But, make has a larger history than might first be realized.

To start off with, "make" comes from an era of different, mostly incompatible-
at-the-binary-level Unixes. They were incompatible at the binary level because
these different Unixes ran on machines with different architectures and
different CPUs.

That means that you couldn't simply download an .EXE and expect that it work.
Nor an installer file. There was no "App Store" for these early and
architecturally incompatible machines.

Now, even though these machines were incompatible at the hardware binary
level, one of the ideas of Unix was that you could abstract away the
underlying hardware, and come up with a standard interface that would be
"more-or-less" compatible from system to system.

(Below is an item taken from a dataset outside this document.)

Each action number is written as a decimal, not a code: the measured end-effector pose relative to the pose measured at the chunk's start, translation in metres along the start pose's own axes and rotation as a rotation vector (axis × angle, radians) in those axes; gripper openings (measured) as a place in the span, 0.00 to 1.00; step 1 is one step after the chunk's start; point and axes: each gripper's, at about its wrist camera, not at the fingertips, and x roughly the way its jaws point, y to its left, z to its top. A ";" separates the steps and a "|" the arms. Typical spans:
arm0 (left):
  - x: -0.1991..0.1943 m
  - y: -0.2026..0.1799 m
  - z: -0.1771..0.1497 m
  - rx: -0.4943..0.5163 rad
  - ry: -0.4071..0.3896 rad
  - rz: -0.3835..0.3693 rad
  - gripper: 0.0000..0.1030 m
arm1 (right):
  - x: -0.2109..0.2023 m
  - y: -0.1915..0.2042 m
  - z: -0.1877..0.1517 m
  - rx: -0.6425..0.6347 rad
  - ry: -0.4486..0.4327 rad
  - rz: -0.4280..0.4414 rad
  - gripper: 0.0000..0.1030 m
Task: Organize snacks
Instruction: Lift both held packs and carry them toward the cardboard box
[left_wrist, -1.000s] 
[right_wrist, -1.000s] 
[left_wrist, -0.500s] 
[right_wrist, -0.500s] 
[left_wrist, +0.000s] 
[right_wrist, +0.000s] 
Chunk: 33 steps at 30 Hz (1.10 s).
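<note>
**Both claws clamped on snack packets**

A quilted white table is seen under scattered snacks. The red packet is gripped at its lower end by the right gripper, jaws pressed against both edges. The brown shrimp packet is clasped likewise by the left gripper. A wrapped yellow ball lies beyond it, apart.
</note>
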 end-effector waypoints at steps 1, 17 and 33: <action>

You've heard the expression that "Everything is a file" in Unix? Well _that
's_ the abstracted interface! (Well, that and more-or-less-standard API calls
to work with those files).

To develop software which would work on Unix, any Unix, regardless of the
underlying hardware, you would write code in C, and you would call Unix's
more-or-less standard API.

But, this required that you compile your source code for each Unix
architecture.

Since C programs typically have multiple files, it made sense to put the
compilation commands into a single "batch file" (shell script in Unix
parlance).

But, as more time went on, these "batch files"/"shell scripts" were called
upon to do more and more. That is, until they evolved into their own mini-
programming language (note that you see the same evolution in Windows
installers, e.g., NSIS).

But on Unix, because again, there were subtle differences from version to
version, these scripts would be called upon to do more and more, such as use
additional Unix tools in the compilation process, and that brought additional
problems, for example, what if one Unix's version of grep or awk or cat or
whatever -- had some feature that was missing in some other version... and
what if that feature was required to do some functionality related to the
compile/install process?

Anyway, here we see that there's one problem, the lack of binary compatibility
amoung Unixes, that creates all of these other problems related to compiling
and installing.

A polished turd? Well maybe, but one very necessary to solve those early
software development problems... But even as it stands today, there is no
standard processor/hardware for Unix/Linux, how do you get your software
written for a PC to run on a Mainframe or Supercomputer?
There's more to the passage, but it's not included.